You must log in to comment.

in reply to @arborelia's post:

a good deal of Wikipedia already feels like the output of a ChatGPT thingummy—articles are effectively cobbled together from bits of public-domain content copied and pasted together without any cohesive effort to create a readable article. (honestly the whole Wikipedia model is flat busted I think; encyclopedias need top-level editors so that articles read like an organic whole, not like a jumble of bits.) so I daresay the ChatGPT-ification of Wikipedia is only a matter of time. AI nerds seem very likely to win Wikipedia editing wars in which victory goes to the most stubborn. ~Chara

"encyclopedias need top-level editors"

which get underpaid, which end up using chatgpt to meet their metrics, etc

it's incredible how many problems are caused just by not paying people enough (and honestly, the system we have currently only works because of this)

honestly the risk is more that humans decide that notable content is not in fact notable and decide to delete most of it, which is the way the site is trending; LLMs, if they hasten it, will do so by enabling those people to discount once-reliable sites as no longer reliable even before they started using LLMs (this is sort of happening with CNET; the reliable source guidelines page draws a distinction between pre- and post-2022 but this is not always read)

I tried to look up a recipe the other day just to remind myself if I was missing anything.

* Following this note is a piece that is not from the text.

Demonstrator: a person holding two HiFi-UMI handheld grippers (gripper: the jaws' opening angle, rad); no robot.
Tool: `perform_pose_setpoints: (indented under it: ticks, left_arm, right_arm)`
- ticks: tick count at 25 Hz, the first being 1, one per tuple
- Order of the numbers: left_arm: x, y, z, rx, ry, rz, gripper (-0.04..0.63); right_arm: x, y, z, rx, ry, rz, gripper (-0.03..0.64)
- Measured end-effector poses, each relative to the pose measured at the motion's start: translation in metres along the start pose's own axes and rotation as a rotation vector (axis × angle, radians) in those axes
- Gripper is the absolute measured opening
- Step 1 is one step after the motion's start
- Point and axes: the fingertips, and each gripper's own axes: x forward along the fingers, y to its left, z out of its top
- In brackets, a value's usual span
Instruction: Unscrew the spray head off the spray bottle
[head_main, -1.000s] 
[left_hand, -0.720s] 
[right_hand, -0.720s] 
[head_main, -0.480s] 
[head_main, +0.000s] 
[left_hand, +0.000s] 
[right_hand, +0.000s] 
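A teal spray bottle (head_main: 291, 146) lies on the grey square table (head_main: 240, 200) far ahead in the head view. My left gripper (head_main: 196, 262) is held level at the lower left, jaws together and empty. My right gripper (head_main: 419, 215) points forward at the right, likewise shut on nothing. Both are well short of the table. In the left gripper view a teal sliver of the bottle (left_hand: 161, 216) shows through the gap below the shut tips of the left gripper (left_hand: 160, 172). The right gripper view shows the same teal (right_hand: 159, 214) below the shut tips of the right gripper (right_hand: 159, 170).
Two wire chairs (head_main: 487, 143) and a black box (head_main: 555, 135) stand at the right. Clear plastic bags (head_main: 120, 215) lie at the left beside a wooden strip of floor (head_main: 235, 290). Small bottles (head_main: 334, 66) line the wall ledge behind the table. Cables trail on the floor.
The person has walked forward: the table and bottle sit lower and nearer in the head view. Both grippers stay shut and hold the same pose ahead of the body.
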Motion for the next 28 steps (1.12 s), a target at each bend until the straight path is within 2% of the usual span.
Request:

At least 4/5ths of the results were LLM generated nonsense that were clearly all repeating information from each other in disconnected ways.

The worst part being that LLM stuff basically looks good enough to get you to open the page only to realize a bit later it's nothing, so it takes like 5x longer to sift through bad info than it did before on top of there just plain being more of it

Archive.org was recently hit with a gigantic volume of scraping for its OCR data that brought it down twice. The worst part of that is that it's OCR data is really isn't high quality, it has a lot of issues with a fair bit of language processing. So any LLM that will have the data ingested will have a lot of garbage too.

I think this is how the internet we have known until now dies. People are smart and we're going to figure out new forms, hopefully ones that are less intensely clinging to venture capital, but it's going to be a challenging few years in this regard. Lucky there's nothing else worrying going on in the world right now, really.